--- THE DATA Enclosed Below ---

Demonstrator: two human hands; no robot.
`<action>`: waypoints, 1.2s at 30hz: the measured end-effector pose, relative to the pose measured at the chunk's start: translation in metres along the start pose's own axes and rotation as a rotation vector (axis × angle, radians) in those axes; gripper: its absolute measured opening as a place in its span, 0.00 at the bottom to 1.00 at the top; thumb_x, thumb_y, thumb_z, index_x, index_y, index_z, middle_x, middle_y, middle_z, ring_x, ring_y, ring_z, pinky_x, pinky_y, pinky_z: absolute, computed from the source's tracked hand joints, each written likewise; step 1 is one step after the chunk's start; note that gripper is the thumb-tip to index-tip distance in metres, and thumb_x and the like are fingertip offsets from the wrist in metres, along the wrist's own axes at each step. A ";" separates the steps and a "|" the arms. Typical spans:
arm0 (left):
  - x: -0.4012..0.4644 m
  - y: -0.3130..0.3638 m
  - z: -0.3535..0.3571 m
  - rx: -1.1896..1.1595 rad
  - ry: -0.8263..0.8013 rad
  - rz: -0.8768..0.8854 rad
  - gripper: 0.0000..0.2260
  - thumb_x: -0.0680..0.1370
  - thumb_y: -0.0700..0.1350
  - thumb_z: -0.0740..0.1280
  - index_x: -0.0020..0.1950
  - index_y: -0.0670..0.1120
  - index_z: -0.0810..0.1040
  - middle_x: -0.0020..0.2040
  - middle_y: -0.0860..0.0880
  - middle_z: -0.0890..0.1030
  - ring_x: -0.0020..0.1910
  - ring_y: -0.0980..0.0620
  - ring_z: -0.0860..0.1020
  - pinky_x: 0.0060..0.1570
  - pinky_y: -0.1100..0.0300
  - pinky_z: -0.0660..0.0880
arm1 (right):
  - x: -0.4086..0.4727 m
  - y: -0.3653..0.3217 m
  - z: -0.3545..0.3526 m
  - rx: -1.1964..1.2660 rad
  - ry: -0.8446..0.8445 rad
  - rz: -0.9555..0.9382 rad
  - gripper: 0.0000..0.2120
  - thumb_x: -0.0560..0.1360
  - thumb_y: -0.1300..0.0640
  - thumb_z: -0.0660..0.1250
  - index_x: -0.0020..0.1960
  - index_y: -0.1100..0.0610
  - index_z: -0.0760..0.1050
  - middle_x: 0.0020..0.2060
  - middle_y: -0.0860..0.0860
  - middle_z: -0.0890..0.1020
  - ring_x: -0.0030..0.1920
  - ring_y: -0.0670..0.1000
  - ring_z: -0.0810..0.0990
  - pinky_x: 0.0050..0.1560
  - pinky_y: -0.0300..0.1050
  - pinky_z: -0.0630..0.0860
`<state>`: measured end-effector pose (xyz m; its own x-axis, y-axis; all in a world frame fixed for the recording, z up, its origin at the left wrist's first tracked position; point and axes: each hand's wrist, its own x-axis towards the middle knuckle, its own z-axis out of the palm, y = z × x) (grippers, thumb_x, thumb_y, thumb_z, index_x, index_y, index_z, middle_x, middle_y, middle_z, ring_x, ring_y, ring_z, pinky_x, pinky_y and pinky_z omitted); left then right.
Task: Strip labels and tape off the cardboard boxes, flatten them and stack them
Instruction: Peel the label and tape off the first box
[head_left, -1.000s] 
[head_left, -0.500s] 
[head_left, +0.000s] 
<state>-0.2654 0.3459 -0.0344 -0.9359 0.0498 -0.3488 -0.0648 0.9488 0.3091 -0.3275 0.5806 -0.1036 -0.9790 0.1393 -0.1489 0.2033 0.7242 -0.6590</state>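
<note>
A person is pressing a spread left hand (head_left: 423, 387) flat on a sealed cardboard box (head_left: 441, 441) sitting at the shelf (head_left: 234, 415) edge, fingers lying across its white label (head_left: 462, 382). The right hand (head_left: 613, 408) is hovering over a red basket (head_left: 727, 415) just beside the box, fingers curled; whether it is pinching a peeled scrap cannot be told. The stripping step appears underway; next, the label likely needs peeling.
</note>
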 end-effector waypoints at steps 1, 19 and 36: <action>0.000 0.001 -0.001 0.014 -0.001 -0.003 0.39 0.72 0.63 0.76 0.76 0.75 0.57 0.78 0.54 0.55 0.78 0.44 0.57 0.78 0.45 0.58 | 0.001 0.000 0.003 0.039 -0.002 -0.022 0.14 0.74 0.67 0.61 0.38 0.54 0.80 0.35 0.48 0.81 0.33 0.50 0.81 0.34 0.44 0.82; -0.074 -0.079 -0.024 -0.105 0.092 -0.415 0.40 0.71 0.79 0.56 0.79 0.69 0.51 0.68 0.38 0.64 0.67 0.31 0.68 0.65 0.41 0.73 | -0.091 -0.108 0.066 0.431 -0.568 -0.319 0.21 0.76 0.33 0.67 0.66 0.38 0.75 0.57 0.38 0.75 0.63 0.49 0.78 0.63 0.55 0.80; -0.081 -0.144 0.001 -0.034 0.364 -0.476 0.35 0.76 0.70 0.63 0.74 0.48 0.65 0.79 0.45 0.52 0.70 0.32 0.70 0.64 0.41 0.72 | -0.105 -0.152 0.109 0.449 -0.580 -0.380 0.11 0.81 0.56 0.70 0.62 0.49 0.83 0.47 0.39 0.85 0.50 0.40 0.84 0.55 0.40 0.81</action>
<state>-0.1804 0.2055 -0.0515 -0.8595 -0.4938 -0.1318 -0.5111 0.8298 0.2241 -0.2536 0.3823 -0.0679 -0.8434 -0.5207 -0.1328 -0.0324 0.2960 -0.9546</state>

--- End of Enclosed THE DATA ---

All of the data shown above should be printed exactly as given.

YOUR SOLUTION —
Demonstrator: two human hands; no robot.
`<action>`: waypoints, 1.2s at 30hz: the measured end-effector pose, relative to the pose measured at the chunk's start: translation in metres along the start pose's own axes and rotation as a rotation vector (axis × angle, radians) in those axes; gripper: its absolute measured opening as a place in its span, 0.00 at the bottom to 1.00 at the top; thumb_x, thumb_y, thumb_z, index_x, index_y, index_z, middle_x, middle_y, middle_z, ring_x, ring_y, ring_z, pinky_x, pinky_y, pinky_z: absolute, computed from the source's tracked hand joints, each written likewise; step 1 is one step after the chunk's start; note that gripper is the thumb-tip to index-tip distance in metres, and thumb_x and the like are fingertip offsets from the wrist in metres, along the wrist's own axes at each step. A ";" separates the steps and a "|" the arms. Typical spans:
arm0 (left):
  - x: -0.4012..0.4644 m
  - y: -0.3130..0.3638 m
  - z: -0.3535..0.3571 m
  - rx: -1.1896..1.1595 rad
  - ry: -0.8263..0.8013 rad
  - rz: -0.8768..0.8854 rad
  - gripper: 0.0000..0.2260
  - thumb_x: -0.0680..0.1370
  - thumb_y: -0.0700..0.1350
  - thumb_z: -0.0740..0.1280
  - index_x: -0.0020..0.1950
  - index_y: -0.0670..0.1120
  - index_z: -0.0810..0.1040
  - middle_x: -0.0020..0.2040
  - middle_y: -0.0860..0.0880
  - middle_z: -0.0890..0.1030
  - ring_x: -0.0020..0.1910
  - ring_y: -0.0980..0.0620
  - ring_z: -0.0860..0.1020
  - pinky_x: 0.0060..0.1570
  - pinky_y: -0.1100..0.0300
  - pinky_z: -0.0660..0.0880
arm1 (right):
  - x: -0.4086..0.4727 m
  - y: -0.3653..0.3217 m
  - z: -0.3545..0.3526 m
  - rx: -1.1964..1.2660 rad
  - ry: -0.8446..0.8445 rad
  - rz: -0.9555..0.9382 rad
  - gripper: 0.0000..0.2120
  - thumb_x: -0.0560..0.1360
  - thumb_y: -0.1300..0.0640
  - thumb_z: -0.0660..0.1250
  - index_x: -0.0020..0.1960
  - index_y: -0.1100..0.0610
  - index_z: -0.0760..0.1050
  - middle_x: 0.0020..0.2060
  - middle_y: -0.0860..0.0860
  - middle_z: -0.0890..0.1020
  - ring_x: -0.0030..0.1920
  - ring_y: -0.0670..0.1000
  - ring_z: -0.0810..0.0990
  - pinky_x: 0.0050..0.1560
  - pinky_y: -0.0300..0.1050
  - pinky_z: -0.0630..0.0860
`<state>`: measured end-effector pose (xyz m; its own x-axis, y-axis; all in a world frame fixed for the recording, z up, its origin at the left wrist's first tracked position; point and axes: each hand's wrist, its own x-axis towards the middle knuckle, its own z-axis out of the palm, y = z × x) (grippers, thumb_x, thumb_y, thumb_z, index_x, index_y, index_z, middle_x, middle_y, middle_z, ring_x, ring_y, ring_z, pinky_x, pinky_y and pinky_z omitted); left then right.
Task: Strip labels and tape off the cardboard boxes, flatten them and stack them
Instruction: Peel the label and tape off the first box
[head_left, -1.000s] 
[head_left, -0.500s] 
[head_left, +0.000s] 
<state>-0.2654 0.3459 -0.0344 -0.9359 0.0498 -0.3488 -0.0648 0.9488 0.3091 -0.3275 0.5806 -0.1036 -0.9790 0.1393 -0.1489 0.2033 0.7242 -0.6590</state>
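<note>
A person is pressing a spread left hand (head_left: 423, 387) flat on a sealed cardboard box (head_left: 441, 441) sitting at the shelf (head_left: 234, 415) edge, fingers lying across its white label (head_left: 462, 382). The right hand (head_left: 613, 408) is hovering over a red basket (head_left: 727, 415) just beside the box, fingers curled; whether it is pinching a peeled scrap cannot be told. The stripping step appears underway; next, the label likely needs peeling.
</note>
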 end-effector waypoints at steps 1, 19 and 36: <action>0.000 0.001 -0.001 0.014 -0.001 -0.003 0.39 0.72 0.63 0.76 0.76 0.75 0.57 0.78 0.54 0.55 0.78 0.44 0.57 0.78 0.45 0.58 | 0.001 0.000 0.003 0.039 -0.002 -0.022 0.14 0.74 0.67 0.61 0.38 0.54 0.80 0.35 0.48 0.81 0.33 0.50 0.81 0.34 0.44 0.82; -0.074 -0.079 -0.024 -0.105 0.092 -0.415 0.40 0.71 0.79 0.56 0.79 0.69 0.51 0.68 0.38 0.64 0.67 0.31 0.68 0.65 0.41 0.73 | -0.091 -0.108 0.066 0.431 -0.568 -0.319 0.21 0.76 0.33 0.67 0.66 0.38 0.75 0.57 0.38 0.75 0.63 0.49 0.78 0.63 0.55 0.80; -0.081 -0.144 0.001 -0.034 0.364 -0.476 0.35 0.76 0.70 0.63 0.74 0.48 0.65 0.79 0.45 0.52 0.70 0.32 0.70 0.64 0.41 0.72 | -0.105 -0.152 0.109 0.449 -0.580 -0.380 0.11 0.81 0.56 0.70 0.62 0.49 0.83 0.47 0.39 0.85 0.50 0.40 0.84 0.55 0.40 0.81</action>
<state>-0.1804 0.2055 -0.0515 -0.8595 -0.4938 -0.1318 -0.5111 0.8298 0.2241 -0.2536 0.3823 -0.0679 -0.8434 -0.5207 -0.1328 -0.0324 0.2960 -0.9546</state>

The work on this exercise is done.